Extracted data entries
· · ·

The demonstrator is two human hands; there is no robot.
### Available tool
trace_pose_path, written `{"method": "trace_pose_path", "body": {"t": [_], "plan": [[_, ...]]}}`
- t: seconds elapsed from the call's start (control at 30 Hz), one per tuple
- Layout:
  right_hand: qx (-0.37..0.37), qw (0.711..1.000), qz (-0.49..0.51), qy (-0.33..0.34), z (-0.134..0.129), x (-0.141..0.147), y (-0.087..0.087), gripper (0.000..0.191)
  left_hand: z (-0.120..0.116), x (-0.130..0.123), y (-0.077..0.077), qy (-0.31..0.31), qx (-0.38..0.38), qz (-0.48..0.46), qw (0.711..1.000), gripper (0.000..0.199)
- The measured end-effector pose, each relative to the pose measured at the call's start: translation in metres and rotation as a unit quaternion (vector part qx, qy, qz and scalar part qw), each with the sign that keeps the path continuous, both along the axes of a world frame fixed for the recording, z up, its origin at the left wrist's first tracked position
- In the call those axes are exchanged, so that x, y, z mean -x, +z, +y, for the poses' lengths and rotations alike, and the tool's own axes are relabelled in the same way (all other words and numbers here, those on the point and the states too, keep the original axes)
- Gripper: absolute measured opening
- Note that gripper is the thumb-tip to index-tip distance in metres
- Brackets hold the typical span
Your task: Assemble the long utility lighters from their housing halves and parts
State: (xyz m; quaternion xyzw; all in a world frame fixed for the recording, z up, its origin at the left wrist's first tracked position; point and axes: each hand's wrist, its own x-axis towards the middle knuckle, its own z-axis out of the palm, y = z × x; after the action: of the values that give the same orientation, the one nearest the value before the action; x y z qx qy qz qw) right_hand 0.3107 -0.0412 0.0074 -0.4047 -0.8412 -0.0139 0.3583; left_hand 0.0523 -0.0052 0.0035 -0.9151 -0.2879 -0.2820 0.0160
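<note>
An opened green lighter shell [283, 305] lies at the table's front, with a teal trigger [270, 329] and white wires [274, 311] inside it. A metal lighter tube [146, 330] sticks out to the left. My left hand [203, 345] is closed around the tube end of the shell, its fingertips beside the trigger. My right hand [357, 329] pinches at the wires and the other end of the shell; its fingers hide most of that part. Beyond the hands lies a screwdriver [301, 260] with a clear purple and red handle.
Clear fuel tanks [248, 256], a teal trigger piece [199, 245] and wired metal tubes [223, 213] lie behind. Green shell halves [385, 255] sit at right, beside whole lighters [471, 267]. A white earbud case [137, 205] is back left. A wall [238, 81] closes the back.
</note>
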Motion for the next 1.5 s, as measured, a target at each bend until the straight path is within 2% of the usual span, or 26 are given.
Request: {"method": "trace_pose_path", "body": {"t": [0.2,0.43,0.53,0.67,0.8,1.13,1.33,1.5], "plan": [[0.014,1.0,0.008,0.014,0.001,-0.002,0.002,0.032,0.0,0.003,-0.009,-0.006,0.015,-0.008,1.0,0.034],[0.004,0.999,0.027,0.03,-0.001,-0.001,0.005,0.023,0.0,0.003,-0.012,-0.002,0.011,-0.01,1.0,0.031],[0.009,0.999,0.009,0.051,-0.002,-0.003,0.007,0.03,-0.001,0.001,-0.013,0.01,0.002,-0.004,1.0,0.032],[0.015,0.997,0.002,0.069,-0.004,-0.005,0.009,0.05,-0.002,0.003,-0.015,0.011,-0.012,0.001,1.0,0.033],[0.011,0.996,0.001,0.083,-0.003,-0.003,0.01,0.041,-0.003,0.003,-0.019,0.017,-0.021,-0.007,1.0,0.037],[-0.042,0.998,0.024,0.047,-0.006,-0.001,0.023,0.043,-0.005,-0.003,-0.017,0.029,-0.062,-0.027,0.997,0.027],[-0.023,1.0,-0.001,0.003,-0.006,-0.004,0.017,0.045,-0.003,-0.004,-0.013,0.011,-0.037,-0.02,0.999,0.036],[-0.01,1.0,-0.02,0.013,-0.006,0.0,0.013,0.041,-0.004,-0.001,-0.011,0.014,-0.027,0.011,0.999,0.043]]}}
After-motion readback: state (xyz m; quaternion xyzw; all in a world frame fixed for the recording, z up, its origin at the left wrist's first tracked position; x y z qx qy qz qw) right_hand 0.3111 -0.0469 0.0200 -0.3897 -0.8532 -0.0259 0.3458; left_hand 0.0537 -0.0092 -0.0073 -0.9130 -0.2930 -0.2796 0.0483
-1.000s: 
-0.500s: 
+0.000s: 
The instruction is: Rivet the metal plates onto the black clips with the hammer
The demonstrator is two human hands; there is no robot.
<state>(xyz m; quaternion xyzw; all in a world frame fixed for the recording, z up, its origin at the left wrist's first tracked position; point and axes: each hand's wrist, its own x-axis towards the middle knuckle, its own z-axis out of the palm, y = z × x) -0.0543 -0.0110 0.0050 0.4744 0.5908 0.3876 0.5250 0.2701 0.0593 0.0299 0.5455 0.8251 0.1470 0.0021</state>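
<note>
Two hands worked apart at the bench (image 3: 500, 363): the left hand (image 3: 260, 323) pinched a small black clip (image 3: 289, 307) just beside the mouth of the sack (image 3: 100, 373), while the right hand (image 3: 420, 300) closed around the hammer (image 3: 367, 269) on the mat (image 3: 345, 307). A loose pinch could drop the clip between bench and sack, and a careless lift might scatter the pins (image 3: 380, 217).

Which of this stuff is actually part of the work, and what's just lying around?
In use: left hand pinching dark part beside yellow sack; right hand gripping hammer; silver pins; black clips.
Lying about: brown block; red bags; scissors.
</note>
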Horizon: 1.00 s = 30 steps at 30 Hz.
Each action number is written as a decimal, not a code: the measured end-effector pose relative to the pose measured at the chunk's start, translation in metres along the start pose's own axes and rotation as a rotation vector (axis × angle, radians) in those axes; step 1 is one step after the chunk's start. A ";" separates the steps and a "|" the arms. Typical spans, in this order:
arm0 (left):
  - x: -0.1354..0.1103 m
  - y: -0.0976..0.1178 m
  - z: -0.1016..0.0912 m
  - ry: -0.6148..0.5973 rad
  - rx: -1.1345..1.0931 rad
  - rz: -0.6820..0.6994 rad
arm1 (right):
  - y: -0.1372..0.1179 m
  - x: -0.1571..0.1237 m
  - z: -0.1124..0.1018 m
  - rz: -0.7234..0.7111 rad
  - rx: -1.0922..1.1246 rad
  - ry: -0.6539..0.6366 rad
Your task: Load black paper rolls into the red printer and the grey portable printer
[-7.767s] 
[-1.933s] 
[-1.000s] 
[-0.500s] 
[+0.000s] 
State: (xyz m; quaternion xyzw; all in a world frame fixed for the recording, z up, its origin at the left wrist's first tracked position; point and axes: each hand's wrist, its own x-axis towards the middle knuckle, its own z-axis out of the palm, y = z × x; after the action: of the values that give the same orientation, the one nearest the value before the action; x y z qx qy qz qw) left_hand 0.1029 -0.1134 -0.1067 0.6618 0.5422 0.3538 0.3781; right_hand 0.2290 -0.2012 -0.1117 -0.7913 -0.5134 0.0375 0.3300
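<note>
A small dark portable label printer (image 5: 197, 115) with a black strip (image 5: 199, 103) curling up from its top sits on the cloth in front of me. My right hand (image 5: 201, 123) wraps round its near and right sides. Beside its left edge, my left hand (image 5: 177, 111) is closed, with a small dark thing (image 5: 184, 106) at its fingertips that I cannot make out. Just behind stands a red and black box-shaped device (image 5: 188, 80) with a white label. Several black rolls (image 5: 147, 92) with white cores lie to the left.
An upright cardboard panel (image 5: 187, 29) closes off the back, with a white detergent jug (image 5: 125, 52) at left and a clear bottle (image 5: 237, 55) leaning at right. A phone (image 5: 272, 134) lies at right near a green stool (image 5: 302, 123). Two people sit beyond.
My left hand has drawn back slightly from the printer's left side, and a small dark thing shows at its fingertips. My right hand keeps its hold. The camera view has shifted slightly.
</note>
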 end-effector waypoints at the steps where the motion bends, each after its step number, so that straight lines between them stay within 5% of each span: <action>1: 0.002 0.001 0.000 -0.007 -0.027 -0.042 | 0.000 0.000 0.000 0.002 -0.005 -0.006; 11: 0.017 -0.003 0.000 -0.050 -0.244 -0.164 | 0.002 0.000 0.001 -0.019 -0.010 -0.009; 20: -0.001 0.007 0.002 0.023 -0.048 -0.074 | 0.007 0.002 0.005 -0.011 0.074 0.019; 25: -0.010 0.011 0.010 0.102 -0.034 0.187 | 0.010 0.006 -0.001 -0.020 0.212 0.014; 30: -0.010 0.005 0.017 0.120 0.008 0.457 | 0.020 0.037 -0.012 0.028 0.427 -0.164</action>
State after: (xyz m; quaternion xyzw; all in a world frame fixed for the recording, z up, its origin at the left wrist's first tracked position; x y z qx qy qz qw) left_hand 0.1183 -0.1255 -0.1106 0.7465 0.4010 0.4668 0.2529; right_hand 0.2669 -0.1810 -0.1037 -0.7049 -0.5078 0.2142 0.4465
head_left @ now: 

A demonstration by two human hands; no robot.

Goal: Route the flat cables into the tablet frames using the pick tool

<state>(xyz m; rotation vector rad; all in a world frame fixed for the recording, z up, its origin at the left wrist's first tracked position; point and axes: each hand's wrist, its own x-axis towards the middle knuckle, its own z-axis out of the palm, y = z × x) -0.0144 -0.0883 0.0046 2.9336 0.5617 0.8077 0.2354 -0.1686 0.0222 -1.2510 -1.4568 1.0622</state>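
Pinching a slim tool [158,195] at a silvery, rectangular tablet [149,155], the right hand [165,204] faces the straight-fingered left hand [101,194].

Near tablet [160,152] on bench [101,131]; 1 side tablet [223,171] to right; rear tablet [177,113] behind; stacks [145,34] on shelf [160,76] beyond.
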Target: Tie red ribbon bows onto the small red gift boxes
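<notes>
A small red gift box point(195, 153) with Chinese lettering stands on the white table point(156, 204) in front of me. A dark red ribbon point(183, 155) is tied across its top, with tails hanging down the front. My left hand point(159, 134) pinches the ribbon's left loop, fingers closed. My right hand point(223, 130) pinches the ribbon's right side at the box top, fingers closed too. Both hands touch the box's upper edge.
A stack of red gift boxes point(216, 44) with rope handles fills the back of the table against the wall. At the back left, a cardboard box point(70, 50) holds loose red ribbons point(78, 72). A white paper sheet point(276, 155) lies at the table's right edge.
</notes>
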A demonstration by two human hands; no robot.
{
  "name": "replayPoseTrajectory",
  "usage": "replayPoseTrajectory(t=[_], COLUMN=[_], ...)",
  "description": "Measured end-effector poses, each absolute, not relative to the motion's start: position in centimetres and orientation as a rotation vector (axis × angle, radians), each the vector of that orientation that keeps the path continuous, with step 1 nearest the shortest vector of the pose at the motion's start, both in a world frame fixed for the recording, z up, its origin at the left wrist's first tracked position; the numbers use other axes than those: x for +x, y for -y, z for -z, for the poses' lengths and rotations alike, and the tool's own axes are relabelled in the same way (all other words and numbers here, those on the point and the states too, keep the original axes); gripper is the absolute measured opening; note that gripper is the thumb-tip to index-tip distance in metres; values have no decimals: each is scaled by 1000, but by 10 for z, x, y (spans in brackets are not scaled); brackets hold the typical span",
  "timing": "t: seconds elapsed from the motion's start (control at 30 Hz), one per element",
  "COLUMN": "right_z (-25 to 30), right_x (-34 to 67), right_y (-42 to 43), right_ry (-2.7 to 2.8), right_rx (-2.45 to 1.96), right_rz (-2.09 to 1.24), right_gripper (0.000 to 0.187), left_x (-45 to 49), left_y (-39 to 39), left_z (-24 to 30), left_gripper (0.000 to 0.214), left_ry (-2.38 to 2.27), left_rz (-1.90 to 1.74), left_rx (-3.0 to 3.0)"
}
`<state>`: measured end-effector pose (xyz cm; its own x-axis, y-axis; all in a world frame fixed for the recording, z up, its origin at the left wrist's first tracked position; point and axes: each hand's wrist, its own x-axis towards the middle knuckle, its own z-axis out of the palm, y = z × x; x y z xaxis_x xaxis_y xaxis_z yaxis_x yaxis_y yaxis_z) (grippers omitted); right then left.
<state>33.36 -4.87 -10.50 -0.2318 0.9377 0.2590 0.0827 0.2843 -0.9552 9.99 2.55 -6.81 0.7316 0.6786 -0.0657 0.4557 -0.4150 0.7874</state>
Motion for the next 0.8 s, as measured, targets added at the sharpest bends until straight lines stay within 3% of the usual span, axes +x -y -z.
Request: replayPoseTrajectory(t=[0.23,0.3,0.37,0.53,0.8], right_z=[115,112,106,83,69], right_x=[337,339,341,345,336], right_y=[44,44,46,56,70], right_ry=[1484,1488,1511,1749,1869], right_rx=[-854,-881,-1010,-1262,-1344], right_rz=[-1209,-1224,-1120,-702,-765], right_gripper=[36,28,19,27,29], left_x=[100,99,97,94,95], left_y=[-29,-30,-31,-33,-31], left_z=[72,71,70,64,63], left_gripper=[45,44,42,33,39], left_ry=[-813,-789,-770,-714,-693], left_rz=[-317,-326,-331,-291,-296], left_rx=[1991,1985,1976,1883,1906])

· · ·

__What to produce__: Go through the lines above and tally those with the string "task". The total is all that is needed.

__Answer to the problem__: 2